§ Exercise prompt
The output should be every line below that includes the word "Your".

Extracted data entries:
/---

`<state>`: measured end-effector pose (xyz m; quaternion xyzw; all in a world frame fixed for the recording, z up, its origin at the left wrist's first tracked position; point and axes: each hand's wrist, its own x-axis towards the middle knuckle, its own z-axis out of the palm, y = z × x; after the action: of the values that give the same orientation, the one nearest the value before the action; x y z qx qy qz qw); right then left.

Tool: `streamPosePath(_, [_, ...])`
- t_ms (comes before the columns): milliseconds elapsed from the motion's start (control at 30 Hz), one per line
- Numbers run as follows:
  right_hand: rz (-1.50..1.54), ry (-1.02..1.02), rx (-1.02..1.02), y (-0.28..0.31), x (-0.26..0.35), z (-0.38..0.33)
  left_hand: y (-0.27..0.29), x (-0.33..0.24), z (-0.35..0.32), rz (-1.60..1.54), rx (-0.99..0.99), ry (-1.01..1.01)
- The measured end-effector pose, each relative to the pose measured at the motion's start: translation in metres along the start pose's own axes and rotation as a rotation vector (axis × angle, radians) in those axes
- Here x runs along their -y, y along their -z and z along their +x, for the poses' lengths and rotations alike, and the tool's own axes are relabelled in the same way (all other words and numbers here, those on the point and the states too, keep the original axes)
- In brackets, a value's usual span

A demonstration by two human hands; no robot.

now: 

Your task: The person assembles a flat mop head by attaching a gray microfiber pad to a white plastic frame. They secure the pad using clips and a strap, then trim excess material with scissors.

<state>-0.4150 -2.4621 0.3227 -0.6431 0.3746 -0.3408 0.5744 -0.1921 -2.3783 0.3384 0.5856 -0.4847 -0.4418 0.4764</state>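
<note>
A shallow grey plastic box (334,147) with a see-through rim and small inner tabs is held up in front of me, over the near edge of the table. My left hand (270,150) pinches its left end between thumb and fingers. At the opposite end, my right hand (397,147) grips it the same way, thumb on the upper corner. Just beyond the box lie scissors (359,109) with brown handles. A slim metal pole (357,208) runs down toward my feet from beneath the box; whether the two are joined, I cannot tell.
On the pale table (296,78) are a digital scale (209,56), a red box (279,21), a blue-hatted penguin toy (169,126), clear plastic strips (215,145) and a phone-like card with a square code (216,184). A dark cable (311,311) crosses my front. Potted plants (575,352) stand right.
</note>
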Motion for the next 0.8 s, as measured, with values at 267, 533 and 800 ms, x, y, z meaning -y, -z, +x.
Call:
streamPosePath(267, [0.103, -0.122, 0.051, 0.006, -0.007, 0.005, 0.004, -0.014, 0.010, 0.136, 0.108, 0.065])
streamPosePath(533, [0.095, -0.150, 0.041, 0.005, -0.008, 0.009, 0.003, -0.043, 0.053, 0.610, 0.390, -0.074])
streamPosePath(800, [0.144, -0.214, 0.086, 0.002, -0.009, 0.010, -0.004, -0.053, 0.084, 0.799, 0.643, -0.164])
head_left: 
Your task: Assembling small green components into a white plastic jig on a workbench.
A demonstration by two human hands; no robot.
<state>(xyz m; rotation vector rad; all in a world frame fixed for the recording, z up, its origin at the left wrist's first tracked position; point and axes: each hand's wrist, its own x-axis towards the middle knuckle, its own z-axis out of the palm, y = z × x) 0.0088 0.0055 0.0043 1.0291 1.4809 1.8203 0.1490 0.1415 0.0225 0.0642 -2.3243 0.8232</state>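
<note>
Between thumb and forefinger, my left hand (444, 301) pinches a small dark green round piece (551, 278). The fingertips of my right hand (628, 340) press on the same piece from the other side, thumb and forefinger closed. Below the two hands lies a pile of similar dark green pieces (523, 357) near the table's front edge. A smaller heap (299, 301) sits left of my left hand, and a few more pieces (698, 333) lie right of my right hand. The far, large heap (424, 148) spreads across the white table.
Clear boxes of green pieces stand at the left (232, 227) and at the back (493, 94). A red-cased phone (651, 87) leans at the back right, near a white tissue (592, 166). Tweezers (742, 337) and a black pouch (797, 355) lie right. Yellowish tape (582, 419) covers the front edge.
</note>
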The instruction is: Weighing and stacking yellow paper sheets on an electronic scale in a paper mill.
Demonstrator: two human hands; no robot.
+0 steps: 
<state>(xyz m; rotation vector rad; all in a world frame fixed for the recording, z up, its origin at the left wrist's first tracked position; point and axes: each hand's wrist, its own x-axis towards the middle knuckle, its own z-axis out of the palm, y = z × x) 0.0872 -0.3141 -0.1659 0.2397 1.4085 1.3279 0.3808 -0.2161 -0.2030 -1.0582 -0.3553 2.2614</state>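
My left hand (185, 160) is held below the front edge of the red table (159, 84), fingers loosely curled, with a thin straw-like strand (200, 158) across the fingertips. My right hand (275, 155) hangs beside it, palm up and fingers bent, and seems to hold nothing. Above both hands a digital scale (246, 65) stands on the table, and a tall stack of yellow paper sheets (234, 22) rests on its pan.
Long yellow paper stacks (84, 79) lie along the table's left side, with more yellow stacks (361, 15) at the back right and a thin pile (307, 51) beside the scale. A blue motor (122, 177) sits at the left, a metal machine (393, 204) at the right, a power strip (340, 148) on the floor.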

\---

§ Output for this task
Your task: The person assembles a flat mop head by attaching a gray microfiber pad to a white plastic frame. They secure the pad using clips and a strap, then trim excess material with scissors.
Your task: Assembling small green components into a white plastic jig on a workbench.

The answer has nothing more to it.